An international “fissile material cutoff treaty,” or FMCT, has been discussed for decades in the United Nations Conference on Disarmament (CD). This agreement would contribute to global nonproliferation efforts by controlling stockpiles of weapons-usable plutonium and highly enriched uranium worldwide. Disagreements abound, however, on what exactly such a treaty should entail.
One interpretation, which India supports, is that the accord would cap global stocks of weapons-usable fissile material where they stand now and put a freeze on further production, but would not necessarily require countries to reduce existing stocks. The opposing perspective, favored by Pakistan, is that the agreement should actually prohibit the existence of weapons-usable fissile materials, which means countries would have to make active reductions to their stocks.

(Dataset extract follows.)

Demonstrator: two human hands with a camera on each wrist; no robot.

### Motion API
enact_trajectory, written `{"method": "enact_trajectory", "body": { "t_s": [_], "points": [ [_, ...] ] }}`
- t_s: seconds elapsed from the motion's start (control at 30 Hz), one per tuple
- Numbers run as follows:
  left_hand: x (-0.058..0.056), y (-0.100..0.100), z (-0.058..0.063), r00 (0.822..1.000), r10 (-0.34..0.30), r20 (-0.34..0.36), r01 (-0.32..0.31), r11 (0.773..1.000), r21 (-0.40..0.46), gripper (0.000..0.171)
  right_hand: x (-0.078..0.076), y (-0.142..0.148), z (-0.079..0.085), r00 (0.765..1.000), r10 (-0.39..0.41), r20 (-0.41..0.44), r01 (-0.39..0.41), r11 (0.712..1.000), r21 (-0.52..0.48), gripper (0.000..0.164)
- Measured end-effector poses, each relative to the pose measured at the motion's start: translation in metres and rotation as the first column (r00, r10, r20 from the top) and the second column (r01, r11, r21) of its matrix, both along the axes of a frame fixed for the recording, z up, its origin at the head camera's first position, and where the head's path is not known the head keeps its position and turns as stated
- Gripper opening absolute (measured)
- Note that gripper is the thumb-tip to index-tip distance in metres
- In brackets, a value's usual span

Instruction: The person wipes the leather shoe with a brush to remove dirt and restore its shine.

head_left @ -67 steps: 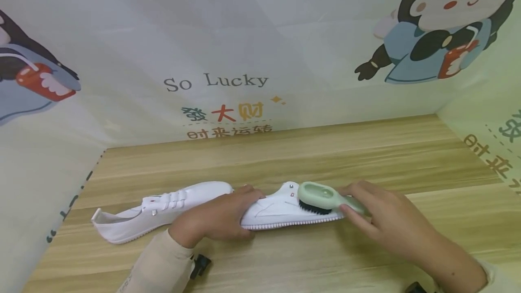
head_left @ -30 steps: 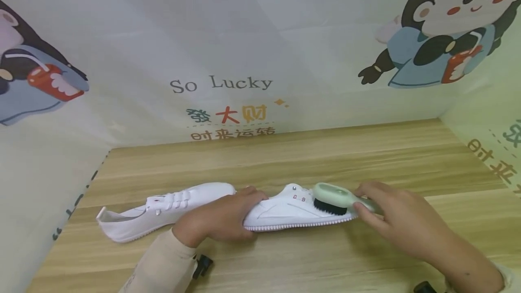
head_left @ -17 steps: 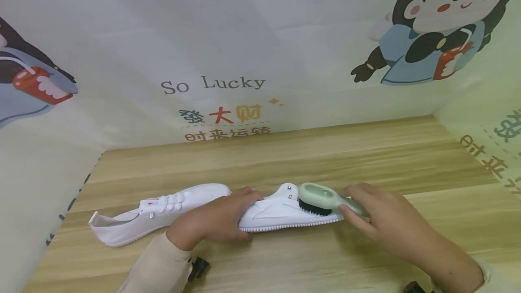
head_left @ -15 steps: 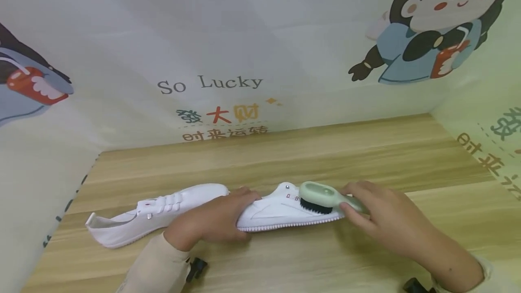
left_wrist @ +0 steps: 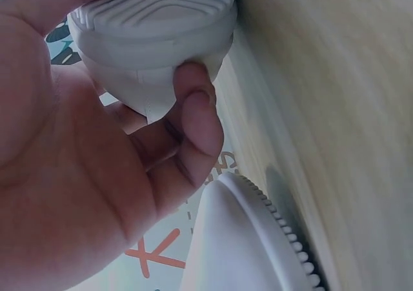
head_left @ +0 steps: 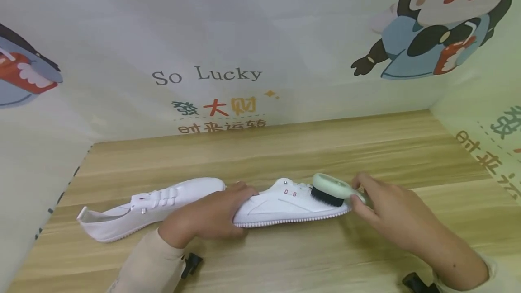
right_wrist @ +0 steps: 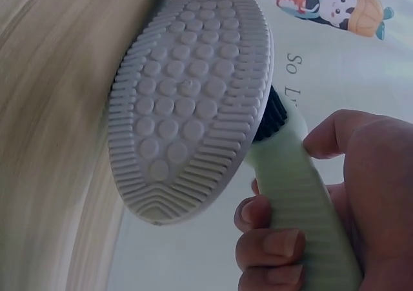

Pakistan has its justifications for holding out. India has more plutonium than Pakistan, on account of India’s more robust nuclear energy sector and helped along by the 2005 U.S.-India nuclear cooperation agreement. Combined with India’s conventional military superiority, this fissile material gap makes Islamabad nervous about being in a strategically inferior position, and has prompted Pakistan to increase its plutonium stocks to build a bigger nuclear arsenal. Any agreement on a fissile material ban, therefore, would not be in Pakistan’s interests, at least until its leaders feel more secure with India.
But it is in Pakistan and India’s interests to work towards a moratorium on fissile material production -- doing so could build peace and stability on the subcontinent. Getting to this point, however, will take much time and effort. In the meantime, there are some intermediary steps India and Pakistan can take.
First, Islamabad and New Delhi could arrange for a series of meetings between the nuclear regulatory authorities of the two countries, in order to share best practices on nuclear materials protection, control and accounting (MPC&A). Additionally, the scientific communities of both countries could be brought together to devise verification measures to be implemented in the event a fissile material agreement, bilateral or otherwise, comes to fruition. These steps would begin to build nuclear confidence between India and Pakistan.
Furthermore, both countries could make voluntary declarations of their existing stocks of un-reprocessed spent nuclear fuel, which would help build confidence by increasing transparency. Sharing information on spent fuel from civilian programs is not as threatening to national security as giving away details on weapons-grade plutonium, and therefore would make the move more politically digestible.
Fissile material is a particularly delicate issue between India and Pakistan that has never found consensus in the past. But this does not preclude future progress. The best long-term, sustainable way forward is to achieve a universal fissile material agreement through the multilateral forum of the UN Conference on Disarmament. None of the ideas presented above is intended to replace that process, and India and Pakistan should not be excluded from it.
In the interim, however, it is hoped that as both countries move closer to their September meeting, they consider some of the above suggestions. Hopefully, that meeting can at least begin to move Islamabad and New Delhi in a positive direction away from the status quo, to work towards reducing nuclear dangers on the subcontinent.